Google has bought Zagat Survey restaurant guides for an undisclosed sum but which could be in the region of US$200m.
The move is a bid to increase Google’s hold on the local marketplace – the guides, founded in 1979, rely on customer reviews of restaurants in some 100 countries from 350,000 diners a year.
As well as its published pocket-sized Guides – which include an app – Zagat also owns a wine club, Zagat Wine, which was not part of the deal.
Google vice-president for maps and local services, Marissa Meyer, said Zagat would become ‘a cornerstone of our local offering’.
Decanter.com understands that founders Tim and Nina Zagat put their company on the market in 2008 for US$200m but found no buyers.
The deal has given rise to a good deal of speculation about Zagat’s traction in the restaurant reviews market.

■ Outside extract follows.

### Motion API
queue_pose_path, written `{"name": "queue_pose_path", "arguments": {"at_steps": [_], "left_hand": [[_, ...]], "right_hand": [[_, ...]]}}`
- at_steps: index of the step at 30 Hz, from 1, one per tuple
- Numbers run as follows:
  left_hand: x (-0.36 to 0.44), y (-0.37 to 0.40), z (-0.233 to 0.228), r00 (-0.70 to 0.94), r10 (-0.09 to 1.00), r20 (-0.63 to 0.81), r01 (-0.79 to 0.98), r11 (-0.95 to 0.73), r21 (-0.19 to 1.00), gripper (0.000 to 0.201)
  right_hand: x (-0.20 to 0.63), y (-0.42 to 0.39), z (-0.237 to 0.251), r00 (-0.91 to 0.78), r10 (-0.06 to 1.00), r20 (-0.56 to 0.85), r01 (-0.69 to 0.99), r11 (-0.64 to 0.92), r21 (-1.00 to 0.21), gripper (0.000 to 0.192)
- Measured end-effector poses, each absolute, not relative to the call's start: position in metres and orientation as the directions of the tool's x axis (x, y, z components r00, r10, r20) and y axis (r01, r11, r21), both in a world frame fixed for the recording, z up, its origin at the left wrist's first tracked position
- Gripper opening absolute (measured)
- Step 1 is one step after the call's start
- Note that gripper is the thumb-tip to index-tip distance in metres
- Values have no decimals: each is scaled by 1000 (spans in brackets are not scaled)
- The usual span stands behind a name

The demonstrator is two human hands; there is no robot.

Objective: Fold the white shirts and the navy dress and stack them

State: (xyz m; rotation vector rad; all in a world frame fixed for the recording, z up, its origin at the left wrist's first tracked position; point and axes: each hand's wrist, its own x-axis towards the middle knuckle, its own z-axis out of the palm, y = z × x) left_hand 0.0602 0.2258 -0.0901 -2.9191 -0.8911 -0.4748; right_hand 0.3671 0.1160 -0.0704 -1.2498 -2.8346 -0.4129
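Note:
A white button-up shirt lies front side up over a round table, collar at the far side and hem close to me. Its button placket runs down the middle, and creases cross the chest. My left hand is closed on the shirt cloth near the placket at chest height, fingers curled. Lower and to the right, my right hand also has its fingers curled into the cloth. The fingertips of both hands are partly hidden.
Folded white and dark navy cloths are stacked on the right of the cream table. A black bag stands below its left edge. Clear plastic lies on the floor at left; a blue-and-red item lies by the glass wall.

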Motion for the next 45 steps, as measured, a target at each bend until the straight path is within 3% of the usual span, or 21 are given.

The Wall Street Journal said Google was ‘building a powerful array of local commerce assets [which could] crimp emerging Web stars like Yelp, Groupon and OpenTable.’
Zagat, which ‘distills user feedback into a single trusted review’, was more trustworthy than other user-review sites such as Yelp, the paper said.
At the same time, some critics cast doubt on Google’s ability to maintain Zagat’s standards
But others suggested such standards were not copper-bottomed.
‘While many articles about the acquisition tout Zagat’s trusted reviews, their books simply compiled surveys filled out by nearly anyone,’ Scott Reitz in the Dallas Observer said.
He cited a Washington Post blog written in 2009 which criticised the ‘random’ nature of the reviews and listed a catalogue of errors and inconsistencies.
The blog was entitled, ‘Dear Zagat, A hearty thanks for your 30 years of service. Now go away’.